WarnerMedia Announces Plans to Merge HBO Max and Discovery Plus

First came the race to launch. Then came the battle for content rights. Now, the streaming wars are entering a new phase: consolidation.

On Monday, WarnerMedia confirmed plans to merge its flagship streaming platform HBO Max with Discovery Plus (home of Food Network, HGTV, Travel Channel, and more) upon completion of their parent company’s merger. Let’s just hope HGTV stars Chip and Joanna Gaines bring their magic Fixer Upper touch to their notoriously glitchy new home.

Don’t Cross The Streams

Before the apps merge into a mega-platform, WarnerMedia will offer a bundling option akin to Disney’s Disney Plus, Hulu, and ESPN Plus strategy. But Discovery CFO Gunnar Wiedenfels, who will continue his role with the company post-merger, stressed the importance of consolidation: “We believe that the breadth and depth of this content offering is going to be a phenomenal consumer value proposition.” Combining multiple channels in a single package for a single monthly price? Sounds a lot like old cable packages.

There’s no launch date announced yet, and the $43 billion Discovery-WarnerMedia deal isn’t likely to close until late April, according to Variety. Still, the merger could help the company carve out additional territory in the direct-to-consumer frontier:

  • Discovery Plus reported 22 million worldwide subscribers at the end of 2021, across its $4.99 or $6.99-without-ads tiers, while HBO Max reported nearly 74 million worldwide subscribers at the end of last year, across its $9.99 and $14.99-without-ads tiers; Netflix most recently reported 222 million worldwide subs.
  • Wiedenfels didn’t say how much the new platform will cost, but did say it will support both ad-free and ad-supported subscription tiers.

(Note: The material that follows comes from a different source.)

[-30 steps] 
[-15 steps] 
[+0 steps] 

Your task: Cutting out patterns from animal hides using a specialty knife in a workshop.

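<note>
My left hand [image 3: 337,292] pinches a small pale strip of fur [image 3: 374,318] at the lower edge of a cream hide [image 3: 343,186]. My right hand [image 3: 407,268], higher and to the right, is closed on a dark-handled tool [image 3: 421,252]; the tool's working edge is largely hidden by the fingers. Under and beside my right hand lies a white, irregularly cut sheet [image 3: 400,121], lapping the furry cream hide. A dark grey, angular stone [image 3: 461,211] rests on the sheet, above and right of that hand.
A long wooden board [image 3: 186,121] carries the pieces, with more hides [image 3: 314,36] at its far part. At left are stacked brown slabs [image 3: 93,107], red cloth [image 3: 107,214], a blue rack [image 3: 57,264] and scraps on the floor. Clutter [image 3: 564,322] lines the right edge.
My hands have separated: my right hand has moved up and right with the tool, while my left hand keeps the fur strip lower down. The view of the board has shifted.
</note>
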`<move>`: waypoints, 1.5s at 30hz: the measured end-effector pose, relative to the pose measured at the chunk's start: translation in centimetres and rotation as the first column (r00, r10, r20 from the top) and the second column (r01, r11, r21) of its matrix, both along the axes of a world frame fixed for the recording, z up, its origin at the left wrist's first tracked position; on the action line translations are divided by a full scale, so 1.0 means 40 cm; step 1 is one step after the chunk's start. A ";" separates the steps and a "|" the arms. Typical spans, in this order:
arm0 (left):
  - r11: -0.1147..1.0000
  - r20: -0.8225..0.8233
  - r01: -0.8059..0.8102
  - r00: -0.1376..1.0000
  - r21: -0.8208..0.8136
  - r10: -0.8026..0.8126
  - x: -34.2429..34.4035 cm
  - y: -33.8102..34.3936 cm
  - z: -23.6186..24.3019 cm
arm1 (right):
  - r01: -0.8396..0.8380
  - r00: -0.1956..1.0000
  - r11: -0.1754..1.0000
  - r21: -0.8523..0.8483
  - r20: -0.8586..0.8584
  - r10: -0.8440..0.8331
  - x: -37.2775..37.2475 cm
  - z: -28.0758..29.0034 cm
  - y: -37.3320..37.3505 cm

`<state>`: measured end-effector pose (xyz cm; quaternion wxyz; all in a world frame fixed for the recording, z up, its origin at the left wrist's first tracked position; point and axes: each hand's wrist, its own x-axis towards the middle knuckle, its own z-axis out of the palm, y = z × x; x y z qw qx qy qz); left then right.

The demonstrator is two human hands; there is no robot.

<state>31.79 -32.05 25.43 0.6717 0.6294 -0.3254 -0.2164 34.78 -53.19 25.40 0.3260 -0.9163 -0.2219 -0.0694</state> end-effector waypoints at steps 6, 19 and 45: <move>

The Walter White Whale: Speaking of Netflix, which hiked prices in the US in January, its stock fell on Monday to its lowest point since March 2020 and is down over 50% from its mid-November 52-week high of $700 per share. Apparently, a reopening economy isn’t great for a business model that relies on users reluctantly binging 18 straight episodes of Great British Bake Off.